Specify "--no-check-child-tables" to disable this check. To completely avoid affecting child tables,
also specify "--no-foreign-key-checks" so MySQL will not cascade any operations from the parent to
child tables.

This check is only preformed if "--execute" and one of "--replace", "--replicate", or
"--sync-to-master" is specified. "--print" does not check child tables.

The error message only prints the first child table found with an "ON DELETE CASCADE", "ON UPDATE
CASCADE", or "ON UPDATE SET NULL" foreign key constraint. There could be other affected child
tables.

--[no]check-master
default: yes

With "--sync-to-master", try to verify that the detected master is the real master.

--[no]check-slave
default: yes

Check whether the destination server is a slave.

If the destination server is a slave, it's generally unsafe to make changes on it. However,
sometimes you have to; "--replace" won't work unless there's a unique index, for example, so you
can't make changes on the master in that scenario. By default pt-table-sync will complain if you try
to change data on a slave. Specify "--no-check-slave" to disable this check. Use it at your own
risk.

--[no]check-triggers
default: yes

Check that no triggers are defined on the destination table.

Triggers were introduced in MySQL v5.0.2, so for older versions this option has no effect because
triggers will not be checked.

--chunk-column
type: string

Chunk the table on this column.

--chunk-index
type: string

Chunk the table using this index.

--chunk-size
type: string; default: 1000

Number of rows or data size per chunk.

The size of each chunk of rows for the "Chunk" and "Nibble" algorithms. The size can be either a
number of rows, or a data size. Data sizes are specified with a suffix of k=kibibytes, M=mebibytes,
G=gibibytes. Data sizes are converted to a number of rows by dividing by the average row length.

--columns
short form: -c; type: array

Compare this comma-separated list of columns.

--config
type: Array

Read this comma-separated list of config files; if specified, this must be the first option on the
command line.

--conflict-column
type: string

Compare this column when rows conflict during a "--bidirectional" sync.
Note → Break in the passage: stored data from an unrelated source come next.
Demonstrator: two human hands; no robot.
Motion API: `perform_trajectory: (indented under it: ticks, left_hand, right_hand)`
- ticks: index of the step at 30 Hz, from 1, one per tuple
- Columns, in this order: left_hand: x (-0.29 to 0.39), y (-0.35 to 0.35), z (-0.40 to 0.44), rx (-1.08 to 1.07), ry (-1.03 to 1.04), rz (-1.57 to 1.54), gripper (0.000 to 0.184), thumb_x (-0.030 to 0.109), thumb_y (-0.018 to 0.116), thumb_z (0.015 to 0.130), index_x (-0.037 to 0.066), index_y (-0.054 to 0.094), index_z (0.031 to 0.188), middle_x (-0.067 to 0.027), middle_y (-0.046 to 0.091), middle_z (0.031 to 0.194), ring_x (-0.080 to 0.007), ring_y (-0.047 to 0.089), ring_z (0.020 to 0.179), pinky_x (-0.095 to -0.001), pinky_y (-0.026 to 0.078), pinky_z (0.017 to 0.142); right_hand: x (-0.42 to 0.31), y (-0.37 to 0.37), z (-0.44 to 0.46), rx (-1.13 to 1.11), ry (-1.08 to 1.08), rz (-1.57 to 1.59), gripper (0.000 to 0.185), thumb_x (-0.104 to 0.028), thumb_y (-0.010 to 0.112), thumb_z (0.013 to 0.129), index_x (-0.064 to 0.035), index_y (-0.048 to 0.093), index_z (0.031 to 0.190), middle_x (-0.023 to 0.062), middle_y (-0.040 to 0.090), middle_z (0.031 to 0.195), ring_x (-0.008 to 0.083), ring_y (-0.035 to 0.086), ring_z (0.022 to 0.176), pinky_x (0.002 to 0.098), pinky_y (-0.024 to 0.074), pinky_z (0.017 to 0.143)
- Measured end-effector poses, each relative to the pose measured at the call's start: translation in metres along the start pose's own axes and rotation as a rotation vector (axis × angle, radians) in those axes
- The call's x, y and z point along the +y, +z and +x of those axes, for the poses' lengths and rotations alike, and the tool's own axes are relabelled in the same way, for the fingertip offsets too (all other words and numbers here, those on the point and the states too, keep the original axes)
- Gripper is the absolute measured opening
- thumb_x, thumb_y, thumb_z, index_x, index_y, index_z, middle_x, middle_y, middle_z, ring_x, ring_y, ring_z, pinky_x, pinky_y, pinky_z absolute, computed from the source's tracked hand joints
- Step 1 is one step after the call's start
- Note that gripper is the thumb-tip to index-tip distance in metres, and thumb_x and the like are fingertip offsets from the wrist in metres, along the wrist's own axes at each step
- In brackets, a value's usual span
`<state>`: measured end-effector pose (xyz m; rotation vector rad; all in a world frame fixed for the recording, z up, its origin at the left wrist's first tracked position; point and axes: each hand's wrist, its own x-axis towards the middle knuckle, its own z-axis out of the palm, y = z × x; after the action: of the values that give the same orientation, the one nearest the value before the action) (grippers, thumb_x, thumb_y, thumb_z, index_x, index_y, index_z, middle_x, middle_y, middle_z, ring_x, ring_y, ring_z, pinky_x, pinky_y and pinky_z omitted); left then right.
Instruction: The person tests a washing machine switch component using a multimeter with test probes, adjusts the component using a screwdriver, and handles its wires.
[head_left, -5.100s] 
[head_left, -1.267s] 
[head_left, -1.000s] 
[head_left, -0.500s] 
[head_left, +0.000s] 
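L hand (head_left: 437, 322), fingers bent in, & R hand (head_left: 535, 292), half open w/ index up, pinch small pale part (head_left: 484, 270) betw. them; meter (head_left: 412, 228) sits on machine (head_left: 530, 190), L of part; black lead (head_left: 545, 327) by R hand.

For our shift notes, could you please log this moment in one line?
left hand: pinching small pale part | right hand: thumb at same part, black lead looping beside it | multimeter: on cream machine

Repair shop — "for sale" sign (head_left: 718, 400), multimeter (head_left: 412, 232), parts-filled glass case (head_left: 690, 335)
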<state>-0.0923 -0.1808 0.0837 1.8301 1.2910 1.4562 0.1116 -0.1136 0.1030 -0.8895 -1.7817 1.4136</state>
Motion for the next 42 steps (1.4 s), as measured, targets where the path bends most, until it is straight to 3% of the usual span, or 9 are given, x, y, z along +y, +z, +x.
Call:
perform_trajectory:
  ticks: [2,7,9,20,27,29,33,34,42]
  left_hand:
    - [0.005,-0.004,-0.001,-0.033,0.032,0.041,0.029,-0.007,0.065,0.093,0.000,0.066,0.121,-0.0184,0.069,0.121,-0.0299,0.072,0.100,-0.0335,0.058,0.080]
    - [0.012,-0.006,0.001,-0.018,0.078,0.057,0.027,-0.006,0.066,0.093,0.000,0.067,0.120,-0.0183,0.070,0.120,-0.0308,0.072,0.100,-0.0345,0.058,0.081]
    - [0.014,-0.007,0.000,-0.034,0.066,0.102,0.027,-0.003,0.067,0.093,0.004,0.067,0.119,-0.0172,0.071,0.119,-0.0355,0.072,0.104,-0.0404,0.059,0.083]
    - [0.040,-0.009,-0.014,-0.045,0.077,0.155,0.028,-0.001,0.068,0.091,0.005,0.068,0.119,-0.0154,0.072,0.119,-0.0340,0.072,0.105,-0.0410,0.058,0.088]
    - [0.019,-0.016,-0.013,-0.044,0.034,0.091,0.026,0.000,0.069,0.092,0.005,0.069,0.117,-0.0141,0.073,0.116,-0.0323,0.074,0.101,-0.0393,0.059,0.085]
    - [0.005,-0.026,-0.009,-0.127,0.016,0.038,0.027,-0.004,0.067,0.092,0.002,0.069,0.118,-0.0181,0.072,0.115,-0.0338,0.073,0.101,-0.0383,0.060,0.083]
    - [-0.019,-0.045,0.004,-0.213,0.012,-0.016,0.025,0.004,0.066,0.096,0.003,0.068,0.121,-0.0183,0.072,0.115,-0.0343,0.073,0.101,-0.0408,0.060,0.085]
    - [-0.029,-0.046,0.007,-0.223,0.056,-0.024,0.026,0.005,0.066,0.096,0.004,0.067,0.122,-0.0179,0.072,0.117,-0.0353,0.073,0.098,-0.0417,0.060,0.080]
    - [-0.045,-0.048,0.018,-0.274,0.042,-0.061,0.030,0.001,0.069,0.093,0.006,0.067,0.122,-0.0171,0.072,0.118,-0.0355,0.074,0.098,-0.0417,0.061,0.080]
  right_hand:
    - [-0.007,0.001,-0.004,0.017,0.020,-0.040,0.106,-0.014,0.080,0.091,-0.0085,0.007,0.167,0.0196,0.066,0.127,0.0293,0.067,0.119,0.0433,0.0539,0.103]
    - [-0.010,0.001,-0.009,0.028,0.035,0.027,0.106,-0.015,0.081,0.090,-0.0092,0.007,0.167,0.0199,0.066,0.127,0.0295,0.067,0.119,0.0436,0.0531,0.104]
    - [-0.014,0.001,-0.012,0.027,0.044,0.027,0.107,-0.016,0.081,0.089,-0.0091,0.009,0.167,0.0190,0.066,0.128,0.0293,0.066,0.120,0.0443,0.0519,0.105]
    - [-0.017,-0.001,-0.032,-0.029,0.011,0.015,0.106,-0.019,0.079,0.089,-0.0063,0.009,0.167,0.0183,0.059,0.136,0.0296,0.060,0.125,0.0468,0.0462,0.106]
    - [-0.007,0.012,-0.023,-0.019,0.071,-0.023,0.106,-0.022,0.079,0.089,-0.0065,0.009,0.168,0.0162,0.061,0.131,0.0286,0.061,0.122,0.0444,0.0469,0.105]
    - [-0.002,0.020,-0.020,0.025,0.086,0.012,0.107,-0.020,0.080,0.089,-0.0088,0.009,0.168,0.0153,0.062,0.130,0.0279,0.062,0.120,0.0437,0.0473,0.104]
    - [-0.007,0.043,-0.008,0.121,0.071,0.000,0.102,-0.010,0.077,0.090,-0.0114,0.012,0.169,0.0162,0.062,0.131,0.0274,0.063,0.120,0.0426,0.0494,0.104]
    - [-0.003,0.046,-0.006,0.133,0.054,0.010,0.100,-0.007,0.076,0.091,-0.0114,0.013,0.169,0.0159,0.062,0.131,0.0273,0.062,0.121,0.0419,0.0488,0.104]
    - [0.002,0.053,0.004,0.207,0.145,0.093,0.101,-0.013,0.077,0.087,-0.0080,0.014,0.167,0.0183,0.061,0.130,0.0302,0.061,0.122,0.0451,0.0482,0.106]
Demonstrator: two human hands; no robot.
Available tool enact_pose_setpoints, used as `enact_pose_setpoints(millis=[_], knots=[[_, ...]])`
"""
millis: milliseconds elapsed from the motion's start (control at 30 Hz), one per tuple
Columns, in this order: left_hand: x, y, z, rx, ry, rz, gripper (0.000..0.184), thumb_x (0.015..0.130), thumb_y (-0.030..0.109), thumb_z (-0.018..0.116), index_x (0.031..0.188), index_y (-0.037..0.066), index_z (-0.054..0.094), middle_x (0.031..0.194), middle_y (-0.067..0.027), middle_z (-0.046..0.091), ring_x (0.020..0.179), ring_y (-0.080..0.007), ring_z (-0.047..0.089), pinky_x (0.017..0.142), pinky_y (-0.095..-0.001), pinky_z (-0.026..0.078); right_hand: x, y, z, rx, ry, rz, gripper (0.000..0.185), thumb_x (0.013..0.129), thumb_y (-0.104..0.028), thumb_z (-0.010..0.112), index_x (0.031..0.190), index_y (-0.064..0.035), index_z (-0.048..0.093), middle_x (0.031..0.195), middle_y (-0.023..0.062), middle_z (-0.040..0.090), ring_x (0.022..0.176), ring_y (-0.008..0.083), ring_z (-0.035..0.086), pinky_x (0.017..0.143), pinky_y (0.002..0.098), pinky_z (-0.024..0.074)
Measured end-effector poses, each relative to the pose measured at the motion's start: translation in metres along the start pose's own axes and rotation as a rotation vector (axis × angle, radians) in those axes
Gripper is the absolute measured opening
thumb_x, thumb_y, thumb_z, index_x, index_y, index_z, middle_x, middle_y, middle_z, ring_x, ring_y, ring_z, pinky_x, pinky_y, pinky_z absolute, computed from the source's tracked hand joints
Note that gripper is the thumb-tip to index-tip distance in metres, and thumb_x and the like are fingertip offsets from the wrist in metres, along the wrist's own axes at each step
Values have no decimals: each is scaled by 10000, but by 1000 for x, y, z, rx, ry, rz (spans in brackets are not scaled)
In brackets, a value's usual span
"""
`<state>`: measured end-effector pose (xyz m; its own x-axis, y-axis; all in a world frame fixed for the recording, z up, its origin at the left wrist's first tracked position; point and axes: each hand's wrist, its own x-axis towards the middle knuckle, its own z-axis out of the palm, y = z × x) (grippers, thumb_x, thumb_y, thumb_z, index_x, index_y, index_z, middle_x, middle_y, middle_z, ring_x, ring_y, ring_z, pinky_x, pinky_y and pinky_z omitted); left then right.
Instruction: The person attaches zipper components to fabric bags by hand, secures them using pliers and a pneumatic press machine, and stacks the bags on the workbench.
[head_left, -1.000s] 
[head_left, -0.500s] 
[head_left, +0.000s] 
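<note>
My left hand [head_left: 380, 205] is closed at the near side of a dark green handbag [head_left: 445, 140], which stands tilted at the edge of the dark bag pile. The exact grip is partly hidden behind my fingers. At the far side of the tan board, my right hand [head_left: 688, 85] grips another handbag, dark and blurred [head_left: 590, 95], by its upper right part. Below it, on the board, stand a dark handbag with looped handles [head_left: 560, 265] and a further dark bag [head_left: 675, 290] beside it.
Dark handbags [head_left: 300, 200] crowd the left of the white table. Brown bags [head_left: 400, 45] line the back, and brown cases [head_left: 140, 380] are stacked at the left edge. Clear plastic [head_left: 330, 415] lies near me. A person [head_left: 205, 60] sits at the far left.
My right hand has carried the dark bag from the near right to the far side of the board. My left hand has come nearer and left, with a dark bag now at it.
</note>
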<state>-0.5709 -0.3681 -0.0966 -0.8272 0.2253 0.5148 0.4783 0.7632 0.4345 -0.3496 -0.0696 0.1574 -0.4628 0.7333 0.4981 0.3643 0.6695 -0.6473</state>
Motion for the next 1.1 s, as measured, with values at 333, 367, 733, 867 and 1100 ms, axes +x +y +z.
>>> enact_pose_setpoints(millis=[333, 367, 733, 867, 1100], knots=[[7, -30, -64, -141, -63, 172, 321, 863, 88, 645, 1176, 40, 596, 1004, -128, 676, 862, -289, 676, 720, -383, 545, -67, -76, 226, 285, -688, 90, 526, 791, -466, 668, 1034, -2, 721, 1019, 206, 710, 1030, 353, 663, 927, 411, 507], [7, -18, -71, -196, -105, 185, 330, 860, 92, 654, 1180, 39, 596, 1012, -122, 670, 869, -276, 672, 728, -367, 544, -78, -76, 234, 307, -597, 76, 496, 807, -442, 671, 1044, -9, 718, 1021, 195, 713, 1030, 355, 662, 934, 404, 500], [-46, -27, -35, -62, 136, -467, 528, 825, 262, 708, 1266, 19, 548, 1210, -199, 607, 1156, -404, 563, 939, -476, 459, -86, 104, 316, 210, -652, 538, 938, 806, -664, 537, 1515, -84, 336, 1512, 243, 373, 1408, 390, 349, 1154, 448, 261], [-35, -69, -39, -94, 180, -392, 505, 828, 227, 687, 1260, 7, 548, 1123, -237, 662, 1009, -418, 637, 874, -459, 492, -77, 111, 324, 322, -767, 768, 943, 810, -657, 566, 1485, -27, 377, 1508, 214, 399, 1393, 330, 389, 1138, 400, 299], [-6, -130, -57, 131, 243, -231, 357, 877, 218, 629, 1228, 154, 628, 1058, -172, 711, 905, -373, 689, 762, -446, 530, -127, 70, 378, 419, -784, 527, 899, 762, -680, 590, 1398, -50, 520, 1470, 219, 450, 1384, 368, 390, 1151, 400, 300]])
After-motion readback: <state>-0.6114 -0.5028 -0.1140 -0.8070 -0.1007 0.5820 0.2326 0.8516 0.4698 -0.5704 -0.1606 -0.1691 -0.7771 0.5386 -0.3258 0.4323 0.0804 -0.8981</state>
When a same but differing row is found the value of this column from each row is compared according
to "--conflict-comparison", "--conflict-value" and "--conflict-threshold" to determine which row has
the correct data and becomes the source. The column can be any type for which there is an
appropriate "--conflict-comparison" (this is almost all types except, for example, blobs).